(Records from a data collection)
--- START ---
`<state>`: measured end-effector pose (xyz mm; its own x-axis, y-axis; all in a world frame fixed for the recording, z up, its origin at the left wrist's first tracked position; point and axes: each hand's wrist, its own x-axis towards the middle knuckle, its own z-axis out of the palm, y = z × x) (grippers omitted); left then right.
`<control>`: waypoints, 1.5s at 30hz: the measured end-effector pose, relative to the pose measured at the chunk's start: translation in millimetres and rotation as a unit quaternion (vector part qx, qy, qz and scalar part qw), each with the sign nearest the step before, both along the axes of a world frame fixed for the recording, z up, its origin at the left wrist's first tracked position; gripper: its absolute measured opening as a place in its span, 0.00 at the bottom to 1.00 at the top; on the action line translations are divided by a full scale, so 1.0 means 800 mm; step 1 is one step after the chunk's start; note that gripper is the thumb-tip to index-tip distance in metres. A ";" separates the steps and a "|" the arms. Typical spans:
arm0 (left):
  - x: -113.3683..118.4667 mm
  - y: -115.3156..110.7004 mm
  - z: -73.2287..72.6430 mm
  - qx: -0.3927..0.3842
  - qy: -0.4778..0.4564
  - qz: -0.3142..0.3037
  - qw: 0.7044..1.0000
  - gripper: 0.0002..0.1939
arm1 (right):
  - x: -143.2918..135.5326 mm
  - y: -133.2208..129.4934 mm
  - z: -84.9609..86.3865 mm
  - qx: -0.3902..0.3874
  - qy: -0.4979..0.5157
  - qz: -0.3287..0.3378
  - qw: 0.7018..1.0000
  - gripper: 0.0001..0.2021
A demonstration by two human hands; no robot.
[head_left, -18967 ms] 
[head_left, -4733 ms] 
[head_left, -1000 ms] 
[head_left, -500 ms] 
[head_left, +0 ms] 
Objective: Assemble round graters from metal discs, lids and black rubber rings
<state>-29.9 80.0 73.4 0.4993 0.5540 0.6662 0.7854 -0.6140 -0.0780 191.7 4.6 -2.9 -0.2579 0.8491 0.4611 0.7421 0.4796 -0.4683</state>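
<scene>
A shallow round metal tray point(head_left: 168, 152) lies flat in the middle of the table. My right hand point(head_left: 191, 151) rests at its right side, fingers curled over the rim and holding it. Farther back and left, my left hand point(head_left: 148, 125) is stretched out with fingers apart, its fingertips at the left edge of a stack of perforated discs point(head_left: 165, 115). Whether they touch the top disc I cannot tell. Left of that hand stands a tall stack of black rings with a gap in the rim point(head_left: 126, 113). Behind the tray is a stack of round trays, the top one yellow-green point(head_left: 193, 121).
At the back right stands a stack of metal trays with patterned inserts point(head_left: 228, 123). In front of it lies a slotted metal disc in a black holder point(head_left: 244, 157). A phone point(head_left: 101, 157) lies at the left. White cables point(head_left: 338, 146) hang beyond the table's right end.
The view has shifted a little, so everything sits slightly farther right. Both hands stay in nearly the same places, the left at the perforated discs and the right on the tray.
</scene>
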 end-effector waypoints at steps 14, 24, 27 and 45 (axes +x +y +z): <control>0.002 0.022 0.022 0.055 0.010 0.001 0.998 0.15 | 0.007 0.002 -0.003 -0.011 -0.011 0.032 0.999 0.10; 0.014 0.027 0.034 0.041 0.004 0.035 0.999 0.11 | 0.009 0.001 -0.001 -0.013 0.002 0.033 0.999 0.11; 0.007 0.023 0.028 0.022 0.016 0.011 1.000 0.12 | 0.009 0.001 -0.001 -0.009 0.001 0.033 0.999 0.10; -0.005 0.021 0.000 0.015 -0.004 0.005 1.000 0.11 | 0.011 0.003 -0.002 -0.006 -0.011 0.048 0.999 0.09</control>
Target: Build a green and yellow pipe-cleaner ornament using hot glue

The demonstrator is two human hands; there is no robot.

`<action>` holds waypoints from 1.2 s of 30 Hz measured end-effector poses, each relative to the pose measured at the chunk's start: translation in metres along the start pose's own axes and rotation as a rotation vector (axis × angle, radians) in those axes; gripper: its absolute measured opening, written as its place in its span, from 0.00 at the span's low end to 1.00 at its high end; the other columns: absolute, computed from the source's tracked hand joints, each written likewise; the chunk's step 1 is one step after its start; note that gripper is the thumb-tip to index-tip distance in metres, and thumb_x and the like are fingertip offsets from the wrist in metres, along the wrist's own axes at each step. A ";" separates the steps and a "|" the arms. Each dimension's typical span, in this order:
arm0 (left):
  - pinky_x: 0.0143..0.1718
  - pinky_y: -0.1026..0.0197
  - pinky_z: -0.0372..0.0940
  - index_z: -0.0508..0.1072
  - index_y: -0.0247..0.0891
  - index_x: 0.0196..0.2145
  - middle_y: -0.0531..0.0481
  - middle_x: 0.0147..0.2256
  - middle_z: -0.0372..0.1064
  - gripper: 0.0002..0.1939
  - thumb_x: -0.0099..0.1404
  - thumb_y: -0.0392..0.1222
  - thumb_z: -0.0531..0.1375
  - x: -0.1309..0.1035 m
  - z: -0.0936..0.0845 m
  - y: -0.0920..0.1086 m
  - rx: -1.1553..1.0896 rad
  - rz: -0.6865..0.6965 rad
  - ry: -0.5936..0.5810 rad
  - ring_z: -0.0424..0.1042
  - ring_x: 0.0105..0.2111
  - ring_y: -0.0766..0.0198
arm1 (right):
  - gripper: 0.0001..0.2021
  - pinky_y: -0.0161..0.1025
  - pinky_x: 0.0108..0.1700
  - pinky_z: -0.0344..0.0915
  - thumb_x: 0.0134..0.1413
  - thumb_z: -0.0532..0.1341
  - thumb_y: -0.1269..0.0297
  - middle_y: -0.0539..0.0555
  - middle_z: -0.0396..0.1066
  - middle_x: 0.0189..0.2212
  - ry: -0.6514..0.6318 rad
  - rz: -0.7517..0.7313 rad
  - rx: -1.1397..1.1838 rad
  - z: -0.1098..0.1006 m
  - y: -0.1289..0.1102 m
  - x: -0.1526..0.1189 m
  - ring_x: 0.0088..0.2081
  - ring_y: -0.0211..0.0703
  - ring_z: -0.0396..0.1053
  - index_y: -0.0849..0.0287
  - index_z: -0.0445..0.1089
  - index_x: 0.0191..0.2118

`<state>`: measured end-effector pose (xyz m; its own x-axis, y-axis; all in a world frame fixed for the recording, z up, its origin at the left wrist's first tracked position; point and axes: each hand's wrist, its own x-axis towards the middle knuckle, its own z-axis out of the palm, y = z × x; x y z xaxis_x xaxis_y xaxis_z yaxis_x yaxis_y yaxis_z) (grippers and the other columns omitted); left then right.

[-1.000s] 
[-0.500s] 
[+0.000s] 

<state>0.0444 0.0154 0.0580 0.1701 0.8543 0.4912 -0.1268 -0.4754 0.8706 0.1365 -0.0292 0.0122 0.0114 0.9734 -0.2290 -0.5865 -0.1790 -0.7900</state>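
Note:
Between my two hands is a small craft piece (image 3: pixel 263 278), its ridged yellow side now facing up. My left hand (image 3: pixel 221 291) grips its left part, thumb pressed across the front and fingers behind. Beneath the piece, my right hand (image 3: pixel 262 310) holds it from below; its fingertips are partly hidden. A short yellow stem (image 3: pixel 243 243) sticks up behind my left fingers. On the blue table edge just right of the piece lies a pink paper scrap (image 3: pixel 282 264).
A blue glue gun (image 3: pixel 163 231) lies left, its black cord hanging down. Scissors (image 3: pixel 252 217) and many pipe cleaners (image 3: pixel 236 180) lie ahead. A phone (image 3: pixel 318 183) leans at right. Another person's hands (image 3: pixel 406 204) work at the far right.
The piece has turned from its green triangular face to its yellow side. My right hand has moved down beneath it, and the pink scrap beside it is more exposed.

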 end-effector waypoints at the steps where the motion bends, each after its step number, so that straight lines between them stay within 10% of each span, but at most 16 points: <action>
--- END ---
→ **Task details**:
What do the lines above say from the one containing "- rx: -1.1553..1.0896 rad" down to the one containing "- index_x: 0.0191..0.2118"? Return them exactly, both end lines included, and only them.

→ **Reply to the task**:
  - rx: -1.1553..1.0896 rad
  - rz: -0.6865..0.6965 rad
  - ry: -0.5936..0.5810 rad
  - ring_z: -0.0424..0.1042
  - ring_x: 0.0105..0.2111
  - ring_y: -0.0766..0.0198
arm1 (right):
  - gripper: 0.0001..0.2021
  - pinky_y: -0.0161..0.1025
  - pinky_x: 0.0108..0.1700
  - pinky_z: -0.0344..0.0915
  - thumb_x: 0.0134..0.1413
  - thumb_z: -0.0532..0.1341
  - thumb_y: -0.1269..0.0297
  - middle_y: -0.0539..0.0555
  - middle_z: -0.0396..0.1066
  - middle_x: 0.0189..0.2212
  - ry: -0.6514..0.6318 rad
  - rz: -0.7517..0.7313 rad
  - rx: -1.1397..1.1838 rad
  - z: -0.1098..0.1006 m
  - y: -0.1289..0.1102 m
  - x: -0.1526..0.1189 m
  - ring_x: 0.0088..0.2081
  - ring_y: -0.0211..0.0703
  - ring_z: -0.0396..0.1053
  - index_y: -0.0849..0.0287
  - index_z: -0.0445..0.1089
  - index_x: 0.0191..0.2118

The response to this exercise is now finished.